Comment author: curi 07 April 2011 07:22:13PM 1 point [-]

Selectively ignoring theories, even when we're aware of them, is just bias, isn't it?

I'm a bit surprised that someone here is saying to me "OK so mathematically, abstractly, we're screwed, but in practice it's not a big deal, proceed anyway". Most people here respect math and abstract thinking, and don't dismiss problems merely for involving substantial amounts of theory.

Of course a prior can arbitrarily tell you which theories to prefer over others. But why those? You're getting into problems of arbitrary foundations.

Comment author: prase 07 April 2011 08:39:26PM 1 point [-]

Bias is a systematic error in judgement, something which yields bad results. It is incorrect to apply that label to heuristics which are working well.

I haven't told you that we are abstractly screwed, but it's no big deal. We are not screwed, on the contrary, the Solomonoff induction is a consistent algorithm which works well in practice. It is as arbitrary as any axioms are arbitrary. You can't do any better if you want to have any axioms at all, or any method at all. If your epistemology isn't completely empty, it can be criticised for being arbitrary without regard to its actual details. And after all, what ultimately matters is whether it works practically, not some perceived lack of arbitrariness.

Comment author: calef 07 April 2011 08:32:35PM 1 point [-]

We're fundamentally incapable of making statements about reality without starting on some sort of arbitrary foundation.

And I think describing it as "selectively ignoring" is doing it an injustice.
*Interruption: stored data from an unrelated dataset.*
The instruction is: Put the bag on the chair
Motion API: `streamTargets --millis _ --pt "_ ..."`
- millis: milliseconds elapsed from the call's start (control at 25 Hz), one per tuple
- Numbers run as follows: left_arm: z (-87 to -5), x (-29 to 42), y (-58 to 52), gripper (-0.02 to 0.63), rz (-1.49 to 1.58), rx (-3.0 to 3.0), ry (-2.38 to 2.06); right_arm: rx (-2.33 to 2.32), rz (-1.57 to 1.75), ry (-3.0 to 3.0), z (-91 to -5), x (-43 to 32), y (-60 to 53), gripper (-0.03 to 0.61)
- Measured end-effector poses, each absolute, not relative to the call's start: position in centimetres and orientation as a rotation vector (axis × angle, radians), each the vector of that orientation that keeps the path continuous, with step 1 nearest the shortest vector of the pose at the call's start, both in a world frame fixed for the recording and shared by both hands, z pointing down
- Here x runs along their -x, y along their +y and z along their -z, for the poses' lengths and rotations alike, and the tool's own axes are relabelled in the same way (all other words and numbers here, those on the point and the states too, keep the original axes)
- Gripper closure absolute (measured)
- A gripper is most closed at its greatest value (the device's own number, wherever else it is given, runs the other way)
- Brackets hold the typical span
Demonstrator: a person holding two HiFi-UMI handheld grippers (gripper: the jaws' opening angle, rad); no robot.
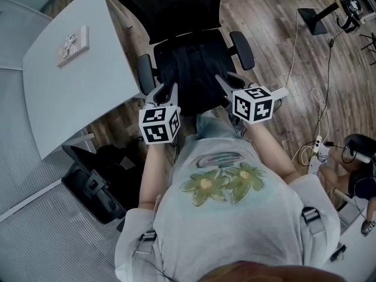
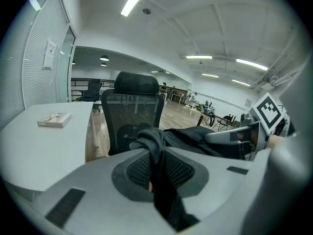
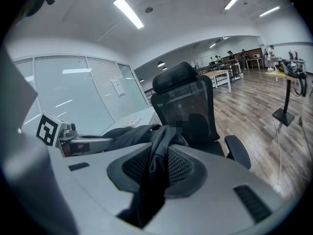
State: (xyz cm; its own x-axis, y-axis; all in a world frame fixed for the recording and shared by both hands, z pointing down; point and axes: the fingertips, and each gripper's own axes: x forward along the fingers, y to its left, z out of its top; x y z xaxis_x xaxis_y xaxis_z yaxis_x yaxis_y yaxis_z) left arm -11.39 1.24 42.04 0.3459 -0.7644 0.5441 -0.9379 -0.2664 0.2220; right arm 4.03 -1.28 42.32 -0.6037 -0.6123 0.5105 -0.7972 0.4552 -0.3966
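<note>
A black mesh office chair [image 1: 176, 7] stands straight ahead, its seat facing me. A black fabric bag [image 1: 191, 72] hangs stretched between both grippers, just over the seat; whether it touches the seat I cannot tell. My left gripper [image 1: 166, 91] is shut on the bag's left edge, and dark cloth [image 2: 159, 146] is pinched between its pads. My right gripper [image 1: 226, 82] is shut on the bag's right edge, where the fabric [image 3: 159, 141] drapes down between the jaws. The chair back [image 2: 132, 111] rises behind the bag, and in the right gripper view the chair [image 3: 188, 106] stands just beyond it.
A grey table [image 1: 76, 81] stands left of the chair with a small book [image 1: 73, 44] on it. Dark gear [image 1: 97, 184] lies on the floor under the table. Cables and a power strip [image 1: 317, 151] run at the right, beyond them a stand base [image 1: 314, 19].
</note>
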Motion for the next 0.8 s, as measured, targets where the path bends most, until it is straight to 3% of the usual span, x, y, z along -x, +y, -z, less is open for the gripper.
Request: streamTargets --millis 800 --pt "-42.9 12.5 -9.1 0.548 -0.451 -2.095 -1.483 -1.223 -0.905 -2.392 -42.9 -3.1 -11.7 0.494"
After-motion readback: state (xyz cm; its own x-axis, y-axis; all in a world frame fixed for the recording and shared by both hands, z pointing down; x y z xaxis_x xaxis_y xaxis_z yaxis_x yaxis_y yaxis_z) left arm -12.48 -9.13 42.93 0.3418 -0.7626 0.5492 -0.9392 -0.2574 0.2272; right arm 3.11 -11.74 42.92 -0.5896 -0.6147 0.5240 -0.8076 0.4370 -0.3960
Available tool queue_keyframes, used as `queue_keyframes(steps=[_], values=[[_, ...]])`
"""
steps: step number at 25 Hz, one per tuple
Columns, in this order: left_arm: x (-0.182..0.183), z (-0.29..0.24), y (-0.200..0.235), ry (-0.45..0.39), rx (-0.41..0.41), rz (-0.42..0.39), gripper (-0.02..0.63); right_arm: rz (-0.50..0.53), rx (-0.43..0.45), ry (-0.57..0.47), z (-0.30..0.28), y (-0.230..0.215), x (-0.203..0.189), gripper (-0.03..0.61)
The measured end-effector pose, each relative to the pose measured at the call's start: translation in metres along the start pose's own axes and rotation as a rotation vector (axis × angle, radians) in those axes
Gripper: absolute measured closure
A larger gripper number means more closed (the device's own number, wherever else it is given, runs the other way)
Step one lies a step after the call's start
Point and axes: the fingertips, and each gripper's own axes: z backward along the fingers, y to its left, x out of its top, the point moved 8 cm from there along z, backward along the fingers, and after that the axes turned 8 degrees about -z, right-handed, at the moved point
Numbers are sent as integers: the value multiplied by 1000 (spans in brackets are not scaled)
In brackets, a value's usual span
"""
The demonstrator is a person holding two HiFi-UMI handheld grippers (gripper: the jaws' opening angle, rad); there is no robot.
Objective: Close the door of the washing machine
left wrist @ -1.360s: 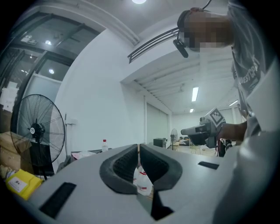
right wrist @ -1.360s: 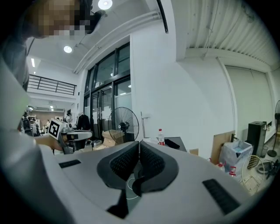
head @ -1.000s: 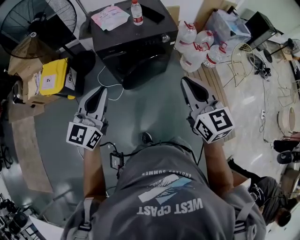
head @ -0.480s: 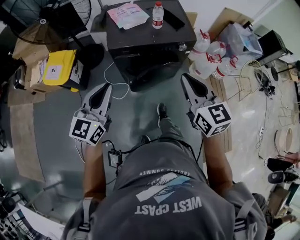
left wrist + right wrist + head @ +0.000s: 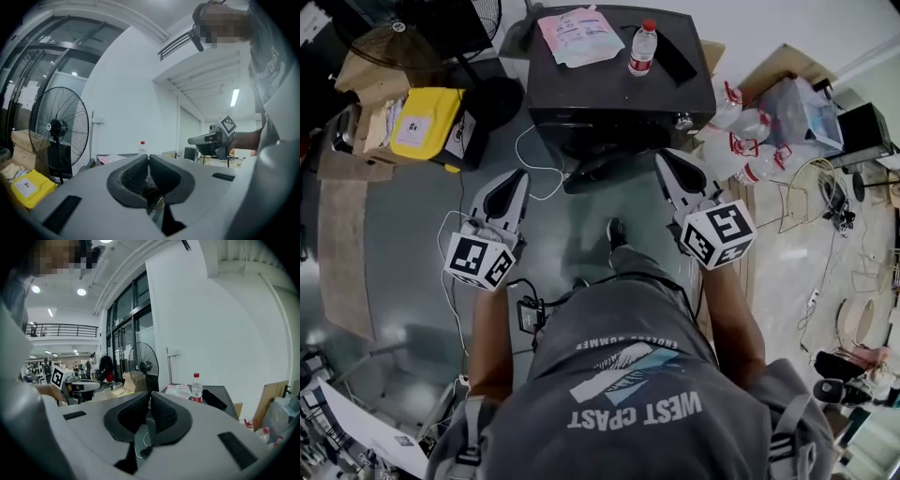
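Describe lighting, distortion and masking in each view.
Head view: dim, wide-angle bend at the edges, soft sheen on the glossy grey floor. Left gripper view: dark round vignette, mosaic patch top right, the dark window frames bowed. Right gripper view: same vignette, mosaic patch top left, bright ceiling lamps, the clear red-capped bottle sharp.

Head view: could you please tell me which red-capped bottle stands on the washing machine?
The small slim bottle, upright on top of the washing machine beside the pink packet; the bulkier jugs sit on the floor beside the machine.
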Motion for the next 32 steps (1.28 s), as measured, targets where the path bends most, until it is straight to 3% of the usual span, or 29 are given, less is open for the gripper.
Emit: queue_keyframes(steps=[12, 26, 32], values=[[-61, -63, 8, 102, 2, 70, 583, 41, 89, 184, -80, -59, -37, 505], [-171, -123, 9, 261, -56, 227, 579, 124, 196, 426, -159, -95, -126, 446], [-219, -147, 2, 328, -80, 279, 531, 190, 230, 530, -185, -109, -172, 419]])
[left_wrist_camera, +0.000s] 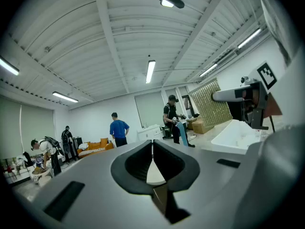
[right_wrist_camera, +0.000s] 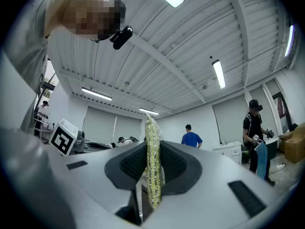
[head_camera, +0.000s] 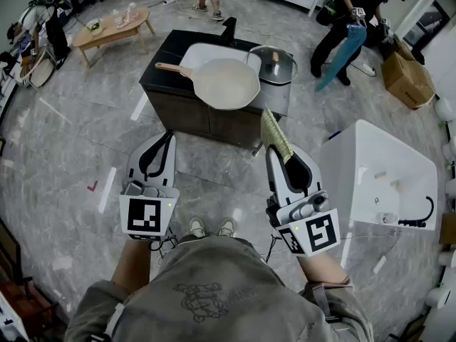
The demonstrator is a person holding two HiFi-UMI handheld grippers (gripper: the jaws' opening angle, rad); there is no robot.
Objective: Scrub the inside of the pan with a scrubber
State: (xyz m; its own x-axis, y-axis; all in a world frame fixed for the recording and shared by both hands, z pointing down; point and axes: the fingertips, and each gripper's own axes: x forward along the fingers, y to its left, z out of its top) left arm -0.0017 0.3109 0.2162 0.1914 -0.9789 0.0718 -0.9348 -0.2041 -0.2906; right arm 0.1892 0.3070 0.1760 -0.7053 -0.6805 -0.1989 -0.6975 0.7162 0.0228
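Note:
A cream pan (head_camera: 224, 83) with a wooden handle rests on the white sink of a dark island counter (head_camera: 165, 70), well ahead of both grippers. My right gripper (head_camera: 280, 148) is shut on a yellow-green scrubber (head_camera: 276, 135), a flat mesh pad that sticks up past the jaws (right_wrist_camera: 151, 151). My left gripper (head_camera: 162, 140) is shut with nothing between its jaws (left_wrist_camera: 152, 157). Both grippers are held near my waist and tilt upward, so their cameras see the ceiling.
A pot with a glass lid (head_camera: 272, 64) sits right of the pan. A white tub (head_camera: 385, 177) stands at my right. A person with a blue cloth (head_camera: 349, 20) stands behind the counter; a low wooden table (head_camera: 112, 27) lies far left.

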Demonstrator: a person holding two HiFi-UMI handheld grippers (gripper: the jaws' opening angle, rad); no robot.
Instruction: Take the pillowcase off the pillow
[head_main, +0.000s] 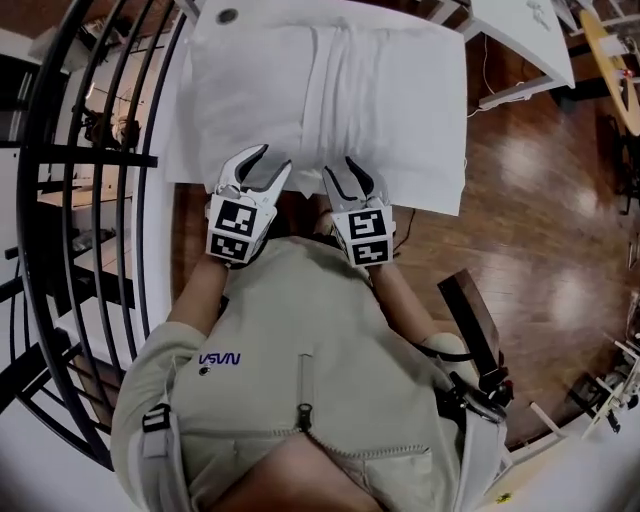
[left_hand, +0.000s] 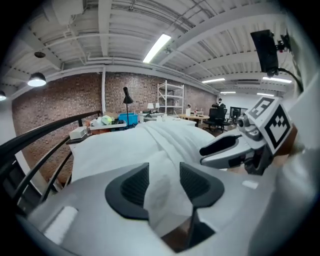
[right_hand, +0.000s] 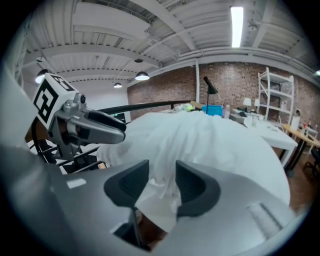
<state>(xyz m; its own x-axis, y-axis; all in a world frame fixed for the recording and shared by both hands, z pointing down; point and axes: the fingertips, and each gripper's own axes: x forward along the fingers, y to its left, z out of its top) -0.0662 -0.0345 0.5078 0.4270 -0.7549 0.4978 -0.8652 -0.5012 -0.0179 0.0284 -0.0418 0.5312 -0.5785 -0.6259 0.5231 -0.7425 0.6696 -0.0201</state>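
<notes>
The white pillowcase is on the pillow, which lies flat on the white desk, its near edge at the desk's front edge by the person. A bunched ridge of folds runs down its middle; the rest is smooth and puffy.

Both grippers sit side by side at that near edge. The left gripper has its jaws partly apart with a fold of the cloth standing between them; the right gripper is the same, and the pads seem not to press.

A black railing hems the left side closely. Open wooden floor lies to the right.
</notes>
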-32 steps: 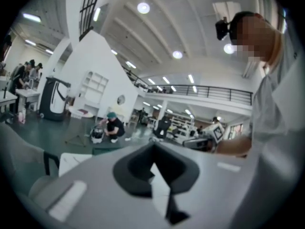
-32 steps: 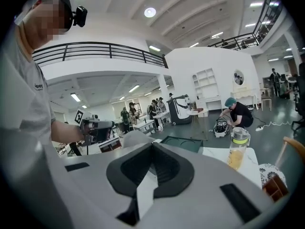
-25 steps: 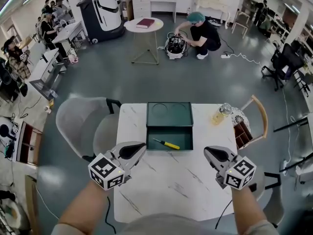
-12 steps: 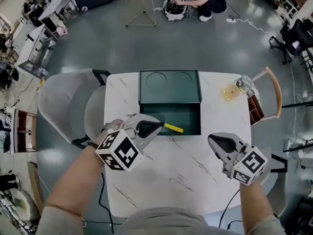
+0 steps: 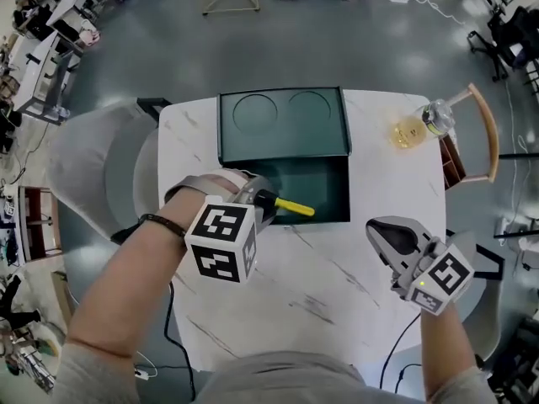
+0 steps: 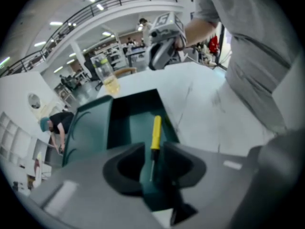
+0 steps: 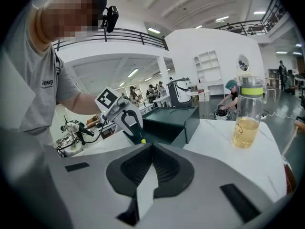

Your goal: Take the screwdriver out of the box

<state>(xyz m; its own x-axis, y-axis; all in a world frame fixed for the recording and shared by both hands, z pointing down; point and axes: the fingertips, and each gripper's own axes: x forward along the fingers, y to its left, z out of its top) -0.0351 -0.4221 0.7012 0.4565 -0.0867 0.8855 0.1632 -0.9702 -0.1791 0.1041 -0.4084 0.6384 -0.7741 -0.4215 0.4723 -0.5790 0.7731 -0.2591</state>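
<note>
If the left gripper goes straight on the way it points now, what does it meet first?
Probably the yellow-handled screwdriver in the dark green open box: its thin shaft lies between the jaws of the left gripper; they have just been opening and do not grip it.

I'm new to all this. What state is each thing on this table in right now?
Dark green box: open.
Yellow-handled screwdriver: lying inside the box, not gripped.
Left gripper: jaws just opened, apart around the screwdriver's shaft.
Right gripper: jaws together, empty.
Clear plastic bottle of yellow liquid: upright, capped.
</note>
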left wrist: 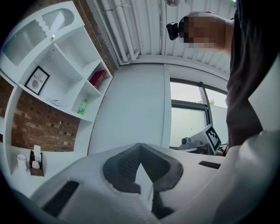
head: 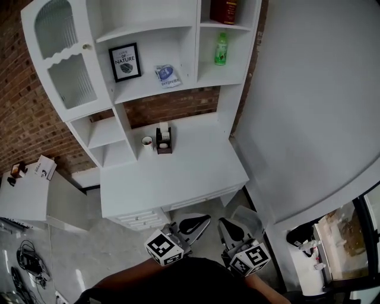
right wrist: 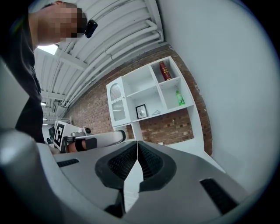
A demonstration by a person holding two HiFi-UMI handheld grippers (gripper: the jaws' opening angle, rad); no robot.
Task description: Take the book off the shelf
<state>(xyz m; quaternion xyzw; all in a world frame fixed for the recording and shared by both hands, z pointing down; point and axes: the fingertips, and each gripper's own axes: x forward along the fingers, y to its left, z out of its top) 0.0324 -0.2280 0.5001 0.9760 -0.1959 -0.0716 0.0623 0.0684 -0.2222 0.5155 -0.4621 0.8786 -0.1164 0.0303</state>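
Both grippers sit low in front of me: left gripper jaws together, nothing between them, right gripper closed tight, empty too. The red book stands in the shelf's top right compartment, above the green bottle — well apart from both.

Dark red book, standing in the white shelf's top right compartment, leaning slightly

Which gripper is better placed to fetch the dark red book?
Right, probably: the dark red book sits in the top right compartment, on the right gripper's side. The left gripper, also shut and empty, sits further left.
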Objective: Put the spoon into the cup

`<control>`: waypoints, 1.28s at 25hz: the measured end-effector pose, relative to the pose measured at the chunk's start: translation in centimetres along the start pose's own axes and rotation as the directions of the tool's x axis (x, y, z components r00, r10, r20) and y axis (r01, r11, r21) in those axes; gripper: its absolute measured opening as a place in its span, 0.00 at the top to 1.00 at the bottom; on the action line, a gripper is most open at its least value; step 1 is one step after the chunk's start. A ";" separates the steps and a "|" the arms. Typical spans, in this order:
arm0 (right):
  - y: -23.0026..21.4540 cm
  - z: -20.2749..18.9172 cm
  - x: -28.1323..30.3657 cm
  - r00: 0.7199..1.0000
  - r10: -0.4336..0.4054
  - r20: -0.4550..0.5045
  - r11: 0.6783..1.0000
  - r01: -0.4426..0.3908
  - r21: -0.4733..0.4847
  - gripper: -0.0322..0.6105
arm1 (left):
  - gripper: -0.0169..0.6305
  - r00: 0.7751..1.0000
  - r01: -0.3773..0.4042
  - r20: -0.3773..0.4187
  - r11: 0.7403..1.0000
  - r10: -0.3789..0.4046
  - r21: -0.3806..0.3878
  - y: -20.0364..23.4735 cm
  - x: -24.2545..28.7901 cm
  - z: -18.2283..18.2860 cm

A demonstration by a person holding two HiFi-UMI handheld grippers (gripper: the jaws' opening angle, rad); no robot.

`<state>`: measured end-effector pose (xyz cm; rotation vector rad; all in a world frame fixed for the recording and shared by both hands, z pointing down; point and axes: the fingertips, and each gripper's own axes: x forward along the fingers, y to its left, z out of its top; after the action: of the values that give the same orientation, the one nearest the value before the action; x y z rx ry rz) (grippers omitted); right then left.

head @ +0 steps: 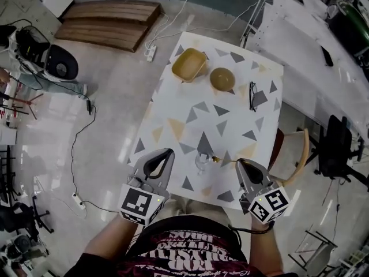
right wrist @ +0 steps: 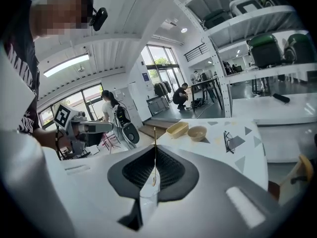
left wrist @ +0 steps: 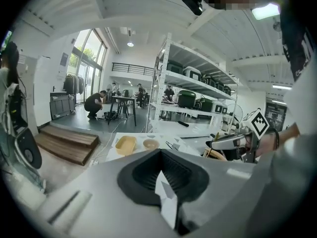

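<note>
Nearest to us, both tools sit over the front edge of the table [head: 236, 117].

Left gripper [head: 167, 153]: jaw tips pressed together with nothing between them. It sits left of the cup and apart from it.

Right gripper [head: 240, 163]: jaws pinched on the spoon [head: 223, 160]. Its own view shows the thin gold shaft running along the seam of the pads and out past the tips. From the head view, we read the grip as being at the handle end. The bowl end points at the cup [head: 202, 162] and lies just beside its rim, not inside it.

Handling, our judgement:
- Spoon: light, stiff, slim and smooth. With a pinch this far from the bowl it may swivel between the pads. The handle end is the right place to hold it, since that leaves the bowl free to go in first.
- Cup: clear glass, small, probably light and easy to tip or chip. A sideways knock from the spoon could topple it, so the spoon should go down through the mouth. If the cup needs steadying, the left tool could brace its wall low down.

Farther back on the table are a round bowl [head: 222, 79], a yellow tray [head: 189, 64] and spectacles [head: 252, 96], all well clear of the cup.
</note>
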<state>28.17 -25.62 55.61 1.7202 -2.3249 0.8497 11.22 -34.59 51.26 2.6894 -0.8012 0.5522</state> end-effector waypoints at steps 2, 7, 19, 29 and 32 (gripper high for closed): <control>-0.3 -0.8 0.7 1.000 0.007 -0.013 1.000 -0.006 0.012 0.89 | 0.97 1.000 0.004 -0.005 1.000 -0.004 0.016 0.0 0.1 -0.6; -1.5 -3.3 2.4 0.999 0.008 -0.046 0.999 -0.007 0.035 0.89 | 0.97 0.999 0.013 -0.030 1.000 -0.012 0.019 0.0 0.7 -2.3; -1.2 -7.1 6.1 0.993 0.015 -0.116 1.000 -0.018 -0.021 0.89 | 0.97 0.996 -0.023 -0.087 0.999 0.020 -0.036 1.1 0.7 -5.9; -1.0 -9.2 7.7 0.985 -0.032 -0.172 0.994 0.014 -0.105 0.89 | 0.97 0.997 -0.047 -0.062 0.998 0.045 -0.030 1.5 -1.1 -4.2; -1.1 -9.5 7.9 0.982 -0.039 -0.183 0.997 0.025 -0.078 0.89 | 0.97 0.999 -0.040 -0.039 0.999 0.039 -0.027 1.1 -1.9 -3.2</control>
<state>24.31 -27.67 67.27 1.5726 -2.1739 0.8641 8.23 -33.46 53.47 2.6352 -0.8466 0.5951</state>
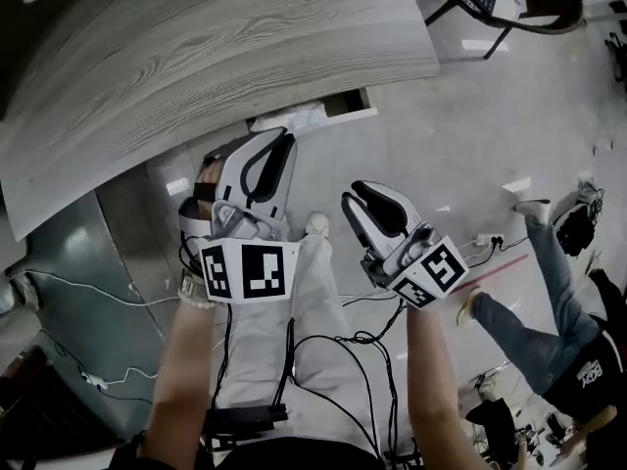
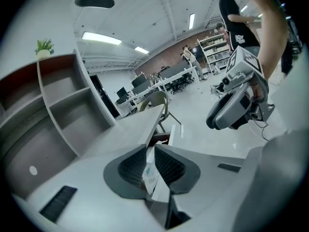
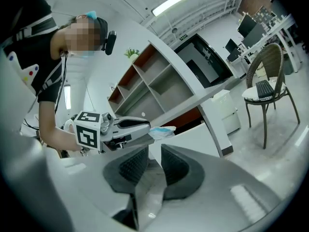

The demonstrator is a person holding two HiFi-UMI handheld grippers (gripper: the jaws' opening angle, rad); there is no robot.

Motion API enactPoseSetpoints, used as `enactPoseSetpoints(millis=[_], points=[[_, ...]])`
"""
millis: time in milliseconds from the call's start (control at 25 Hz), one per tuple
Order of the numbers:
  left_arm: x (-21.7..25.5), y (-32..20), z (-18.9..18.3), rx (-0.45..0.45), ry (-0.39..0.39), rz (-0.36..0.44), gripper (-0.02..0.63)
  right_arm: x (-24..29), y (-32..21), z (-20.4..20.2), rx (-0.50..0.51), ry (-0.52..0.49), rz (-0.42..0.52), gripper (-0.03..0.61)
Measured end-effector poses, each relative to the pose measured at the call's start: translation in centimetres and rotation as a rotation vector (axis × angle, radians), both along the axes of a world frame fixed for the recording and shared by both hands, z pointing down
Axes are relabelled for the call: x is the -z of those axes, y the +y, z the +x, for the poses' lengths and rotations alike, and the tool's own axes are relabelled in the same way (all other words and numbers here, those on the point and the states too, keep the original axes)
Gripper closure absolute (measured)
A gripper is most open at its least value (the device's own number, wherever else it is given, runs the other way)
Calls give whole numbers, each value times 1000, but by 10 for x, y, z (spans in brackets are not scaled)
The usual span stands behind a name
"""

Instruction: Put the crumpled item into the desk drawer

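Crumpled item [image 2: 149, 173], pale with a blue tinge, sits pinched in the left tongs [image 2: 151, 151], which are clamped on it for carrying. They point toward the drawer [image 1: 315, 114], which stands open under the edge of the surface [image 1: 196, 57]. Right tongs [image 3: 154, 153] stand apart and empty alongside, seemingly free to assist.
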State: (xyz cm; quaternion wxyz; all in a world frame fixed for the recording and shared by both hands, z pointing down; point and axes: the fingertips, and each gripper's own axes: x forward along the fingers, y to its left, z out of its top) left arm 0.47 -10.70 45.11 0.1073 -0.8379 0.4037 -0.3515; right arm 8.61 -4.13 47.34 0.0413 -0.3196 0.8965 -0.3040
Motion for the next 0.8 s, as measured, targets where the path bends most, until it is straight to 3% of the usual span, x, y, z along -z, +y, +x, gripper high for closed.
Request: enactPoseSetpoints(millis=[160,320,400,480,560,800], points=[[-3,2,-1,-12,21,-56,502,10,6,0,-10,6,2,488],[16,1,-9,32,66,-60,492,22,9,4,-25,25,9,488],[31,3,-12,49,102,-66,504,32,8,7,-40,58,19,504],[50,6,-17,59,145,-80,572,46,6,9,-61,107,35,546],[72,9,-21,67,188,-93,595,63,3,10,-80,157,56,568],[152,17,-29,44,291,-90,606,123,-5,10,-144,243,107,569]])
We're deductively excluding, and it there were some evidence to appear that would contradict that exclusion, those theories would no longer be excluded.

I'm actually have trouble finding a situation in which a fallibilist would accept/reject a proposition, and a Bayesian would do the opposite of the fallibilist. And I don't mean epistemological disagreements, I mean disagreements of the form "Theory Blah is not false."

Comment author: curi 07 April 2011 08:36:54PM 2 points [-]

We're fundamentally incapable of making statements about reality without starting on some sort of arbitrary foundation.

This is something Popper disputes. He says you can start in the middle, or anywhere. Why can't that be done?

And I think describing it as "selectively ignoring" is doing it an injustice. We're deductively excluding

I was talking about the theories that can't be deductively excluded b/c they make identical predictions for all available evidence.